### DIRECTIONS
Please give again, word for word, each line that falls between the line with "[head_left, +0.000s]" and the end of the data, inclusive.
┌──
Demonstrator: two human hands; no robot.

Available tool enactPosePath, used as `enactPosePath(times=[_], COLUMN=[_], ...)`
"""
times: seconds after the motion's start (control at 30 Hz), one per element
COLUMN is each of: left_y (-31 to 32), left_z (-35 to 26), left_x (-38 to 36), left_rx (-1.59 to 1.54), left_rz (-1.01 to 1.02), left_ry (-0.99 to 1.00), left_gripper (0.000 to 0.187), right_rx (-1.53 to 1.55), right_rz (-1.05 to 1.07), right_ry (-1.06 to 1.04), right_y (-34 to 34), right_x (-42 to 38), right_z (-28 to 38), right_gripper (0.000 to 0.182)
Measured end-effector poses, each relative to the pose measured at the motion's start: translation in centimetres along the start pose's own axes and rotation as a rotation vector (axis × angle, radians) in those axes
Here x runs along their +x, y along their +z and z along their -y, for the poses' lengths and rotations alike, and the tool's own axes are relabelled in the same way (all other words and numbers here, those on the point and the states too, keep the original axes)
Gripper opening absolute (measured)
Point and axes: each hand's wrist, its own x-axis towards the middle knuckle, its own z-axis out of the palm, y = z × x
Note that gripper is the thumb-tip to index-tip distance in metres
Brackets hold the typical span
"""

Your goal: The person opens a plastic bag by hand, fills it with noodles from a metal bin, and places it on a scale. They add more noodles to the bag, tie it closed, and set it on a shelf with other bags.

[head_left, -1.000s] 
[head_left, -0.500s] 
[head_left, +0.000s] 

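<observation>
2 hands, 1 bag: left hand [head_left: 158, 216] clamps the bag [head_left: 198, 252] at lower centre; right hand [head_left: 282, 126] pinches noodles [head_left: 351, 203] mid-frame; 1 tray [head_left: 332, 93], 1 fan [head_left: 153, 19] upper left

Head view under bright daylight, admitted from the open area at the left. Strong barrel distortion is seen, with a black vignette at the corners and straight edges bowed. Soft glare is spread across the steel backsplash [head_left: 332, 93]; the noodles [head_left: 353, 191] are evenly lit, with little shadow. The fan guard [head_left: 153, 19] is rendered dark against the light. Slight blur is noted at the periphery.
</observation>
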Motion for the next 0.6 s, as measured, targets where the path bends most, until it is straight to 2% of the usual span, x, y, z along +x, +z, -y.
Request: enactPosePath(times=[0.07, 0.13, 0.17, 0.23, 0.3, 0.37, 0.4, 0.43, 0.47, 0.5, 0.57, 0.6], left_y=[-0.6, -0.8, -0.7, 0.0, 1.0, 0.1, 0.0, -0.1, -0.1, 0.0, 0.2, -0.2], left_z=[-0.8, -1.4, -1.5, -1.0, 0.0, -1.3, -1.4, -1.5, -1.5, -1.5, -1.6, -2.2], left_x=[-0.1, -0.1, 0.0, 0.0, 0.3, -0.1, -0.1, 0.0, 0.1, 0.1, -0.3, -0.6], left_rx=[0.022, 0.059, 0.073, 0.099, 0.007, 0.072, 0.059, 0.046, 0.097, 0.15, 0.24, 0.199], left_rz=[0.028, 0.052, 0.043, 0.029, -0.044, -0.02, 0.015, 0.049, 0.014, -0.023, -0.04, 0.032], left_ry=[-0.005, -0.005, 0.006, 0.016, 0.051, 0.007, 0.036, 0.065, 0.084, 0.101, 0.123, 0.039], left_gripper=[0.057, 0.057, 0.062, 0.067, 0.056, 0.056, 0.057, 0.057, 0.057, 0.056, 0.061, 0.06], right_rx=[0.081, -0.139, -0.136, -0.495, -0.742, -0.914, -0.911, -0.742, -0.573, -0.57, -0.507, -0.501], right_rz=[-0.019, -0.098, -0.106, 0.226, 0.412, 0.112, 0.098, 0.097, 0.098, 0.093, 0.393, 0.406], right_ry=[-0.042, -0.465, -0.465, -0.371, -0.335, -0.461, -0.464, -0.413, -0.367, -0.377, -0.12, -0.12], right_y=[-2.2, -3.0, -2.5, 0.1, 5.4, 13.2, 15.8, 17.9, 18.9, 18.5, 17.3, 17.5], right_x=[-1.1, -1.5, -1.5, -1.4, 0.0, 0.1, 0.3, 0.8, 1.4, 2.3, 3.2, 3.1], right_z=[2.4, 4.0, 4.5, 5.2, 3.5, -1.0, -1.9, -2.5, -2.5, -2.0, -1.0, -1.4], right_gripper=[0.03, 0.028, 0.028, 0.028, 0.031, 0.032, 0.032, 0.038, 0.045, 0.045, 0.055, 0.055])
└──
### TASK SOLUTION
[head_left, +0.000s] 

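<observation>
2 hands, 1 bag: left hand [head_left: 158, 216] clamps the bag [head_left: 198, 252] at lower centre; right hand [head_left: 282, 126] pinches noodles [head_left: 351, 203] mid-frame; 1 tray [head_left: 332, 93], 1 fan [head_left: 153, 19] upper left

Head view under bright daylight, admitted from the open area at the left. Strong barrel distortion is seen, with a black vignette at the corners and straight edges bowed. Soft glare is spread across the steel backsplash [head_left: 332, 93]; the noodles [head_left: 353, 191] are evenly lit, with little shadow. The fan guard [head_left: 153, 19] is rendered dark against the light. Slight blur is noted at the periphery.
</observation>
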Motion for the next 0.6 s, as measured, targets where the path bends most, until it is straight to 2% of the usual span, x, y, z along +x, +z, -y.
Request: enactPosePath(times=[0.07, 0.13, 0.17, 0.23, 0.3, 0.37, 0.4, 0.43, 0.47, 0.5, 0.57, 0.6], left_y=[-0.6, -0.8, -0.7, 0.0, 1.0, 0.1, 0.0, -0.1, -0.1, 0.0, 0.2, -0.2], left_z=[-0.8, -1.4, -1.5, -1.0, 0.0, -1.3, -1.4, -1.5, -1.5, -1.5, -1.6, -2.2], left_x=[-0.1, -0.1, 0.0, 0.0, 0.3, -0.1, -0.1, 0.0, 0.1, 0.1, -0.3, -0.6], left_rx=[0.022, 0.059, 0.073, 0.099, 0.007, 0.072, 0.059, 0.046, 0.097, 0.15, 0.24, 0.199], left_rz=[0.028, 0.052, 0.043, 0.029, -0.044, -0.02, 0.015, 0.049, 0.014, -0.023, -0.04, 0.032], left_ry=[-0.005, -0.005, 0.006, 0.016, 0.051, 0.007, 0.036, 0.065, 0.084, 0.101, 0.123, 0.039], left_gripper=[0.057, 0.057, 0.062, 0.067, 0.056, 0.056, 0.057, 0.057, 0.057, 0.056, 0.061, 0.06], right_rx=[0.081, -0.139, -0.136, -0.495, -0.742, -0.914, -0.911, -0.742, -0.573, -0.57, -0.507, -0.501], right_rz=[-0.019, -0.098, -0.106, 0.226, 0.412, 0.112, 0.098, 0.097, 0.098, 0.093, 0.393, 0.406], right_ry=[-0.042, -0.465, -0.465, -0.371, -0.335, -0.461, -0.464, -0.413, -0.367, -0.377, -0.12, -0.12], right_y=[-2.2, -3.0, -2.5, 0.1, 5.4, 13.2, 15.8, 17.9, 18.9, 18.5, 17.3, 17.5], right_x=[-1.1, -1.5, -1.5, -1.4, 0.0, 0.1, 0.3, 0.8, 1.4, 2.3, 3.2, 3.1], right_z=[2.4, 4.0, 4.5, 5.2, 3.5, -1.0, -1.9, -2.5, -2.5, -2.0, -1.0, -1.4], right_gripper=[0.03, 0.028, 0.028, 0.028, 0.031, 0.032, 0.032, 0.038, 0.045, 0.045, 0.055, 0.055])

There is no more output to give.